Ein „kleines Jucken“ hie und da verspüren wir alle mehrmals täglich, und fast unbemerkt wird die Stelle gekratzt und beruhigt sich wieder. Unangenehm wird Juckreiz, wenn er eine bestimmte Intensität überschreitet und unsere Aufmerksamkeit ganz auf die juckende Stelle lenkt. Dieser „akute Pruritus“ hat eine wichtige Bedeutung für die Integrität unserer Haut und die Abwehr von äußeren Einflüssen wie z. B. Insekten, stechenden Pflanzenteilen oder Irritanzien. Akuter Pruritus ist also wichtig und kann uns vor Schäden durch diese äußeren Einflüsse schützen. Wenn der Pruritus aber länger andauert, wechselt seine „physiologische“ in eine „pathologische“ Rolle. Dieser „chronische Pruritus“ (CP; Juckreiz für 6 Wochen oder länger)1 führt durch anhaltendes Kratzen zu einer weiteren Schädigung der Haut oder Verschlechterung des ursprünglich auslösenden, juckenden Hautzustandes. Die weitere Schädigung der Haut kann wiederum Juckreiz verstärken, sodass eine ursprünglich juckende Dermatose vollkommen von sekundären Kratzspuren überlagert werden kann. In besonderen Fällen kommt es zu einer „Sensibilisierung“ gegenüber Juckreiz und der Ausbildung eines „Juck-Kratz-Zirkels“, der zu pruriginösen Hautveränderungen und schließlich zu einer eigenständigen Hautkrankheit, der „chronischen Prurigo“ (CPR) führt.2 Aus diesem „Teufelskreis“ aus Jucken und Kratzen gibt es kein Entrinnen, wenn es nicht gelingt, den Juckreiz so weit und langanhaltend zu lindern, dass die Spirale aus Jucken und Kratzen wieder zurückgedreht und der pathologische Zustand des „chronischen Pruritus“ beseitigt wird.

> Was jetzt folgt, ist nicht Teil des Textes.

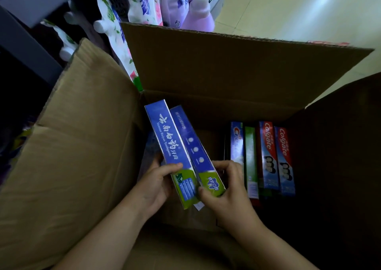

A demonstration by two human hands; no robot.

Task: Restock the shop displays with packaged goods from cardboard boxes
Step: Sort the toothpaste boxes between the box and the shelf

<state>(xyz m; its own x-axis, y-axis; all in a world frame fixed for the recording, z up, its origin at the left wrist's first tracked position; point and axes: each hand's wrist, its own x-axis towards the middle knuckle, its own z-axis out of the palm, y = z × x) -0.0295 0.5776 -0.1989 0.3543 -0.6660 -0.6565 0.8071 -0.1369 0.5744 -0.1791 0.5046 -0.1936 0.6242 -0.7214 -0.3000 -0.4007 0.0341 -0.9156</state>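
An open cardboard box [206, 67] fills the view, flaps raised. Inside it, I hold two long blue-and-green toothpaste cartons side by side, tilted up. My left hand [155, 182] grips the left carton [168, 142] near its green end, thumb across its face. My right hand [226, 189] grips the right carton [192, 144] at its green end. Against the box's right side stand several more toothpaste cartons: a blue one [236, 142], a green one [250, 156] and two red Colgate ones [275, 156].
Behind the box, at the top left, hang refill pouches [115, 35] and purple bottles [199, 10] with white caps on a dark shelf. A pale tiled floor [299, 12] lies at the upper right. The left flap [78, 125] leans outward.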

Von welcher Bedeutung CP in unserem täglichen Leben ist, beschreiben epidemiologische Daten. So litten in einer deutschen Hautarztpraxis 36,2 % der Patienten an Pruritus und davon wiederum 87,6 % an CP; 62 % der Betroffenen haben den Hautarzt aufgrund von CP aufgesucht.3 Bei einer Studie in Oslo litten 8,4 % der befragten Bevölkerung unter Juckreiz.4 In Deutschland litten 13,5 % zum Zeitpunkt der Befragung unter chronischem Pruritus; die Lebenszeitprävalenz lag bei 22 %.5 Einer von fünf Menschen in unseren Breiten leidet also im Laufe seines Lebens zumindest einmal unter Pruritus, der länger als 6 Wochen andauert. Viele dieser Betroffenen blicken sogar auf ein jahre- bis jahrzehntelanges Martyrium zurück, denn mit dem CP sind oft ausgeprägte Schlafstörungen und Übermüdung, Konzentrationsstörungen und Leistungsabfall, Reizbarkeit, Angststörungen, Depressionen und manchmal sogar Suizidgedanken verbunden.6
Der Weg zu einer erfolgreichen Therapie des Pruritus führt über eine gute Diagnostik, wobei der Anamnese und klinischen Untersuchung der Haut besondere Bedeutung zukommt. Neben einem Basislabor sollte die Diagnostik je nach vermuteter Ursache um Hautproben, Abstriche, spezifische Labor- oder bildgebende Untersuchungen erweitert werden. Wenn sich durch die Anamnese, die klinischen und weiterführenden apparativen Untersuchungen eine oder mehrere Ursachen eruieren lassen, sollte zunächst versucht werden, diese Ursachen zu beseitigen. Oft lassen sich aber zugrundeliegende Ursachen nicht oder nicht ausreichend behandeln oder sind gar nicht bekannt.
Trockene Haut und eine gestörte Hautbarriere können jegliche Form des CP verstärken, sodass immer eine „rückfettende Hautpflege“ als Basistherapie angewandt werden sollte. Durch Zusatz von Menthol oder Polidocanol kann die juckreizlindernde Wirkung noch verstärkt werden.
Der Einsatz von topischen Kortikosteroiden (TCS) ist v. a. in der Anfangsphase bei entzündlichen Hauterkrankungen mit CP und bei CPR sinnvoll. Wie bei atopischer Dermatitis (AD) kann eine „proaktive Therapie“ angeschlossen werden, um den Therapieeffekt aufrechtzuerhalten. Bei intensiv juckenden Prurigoknoten war die gezielte Behandlung mit starken TCS unter Okklusion sehr wirksam.8 Die Calcineurin-Inhibitoren Pimecrolimus und Tacrolimus können ebenfalls für die proaktive Therapie eingesetzt werden. Bei umschriebenen Formen des CP wie Lichen simplex chronicus, Notalgia paraesthetica oder brachioradialem Pruritus sind Capsaicincremen in ansteigender Konzentration (0,025 bis 0,1 %) oder capsaicinhaltige Pflaster (8 %) erfolgreich eingesetzt worden.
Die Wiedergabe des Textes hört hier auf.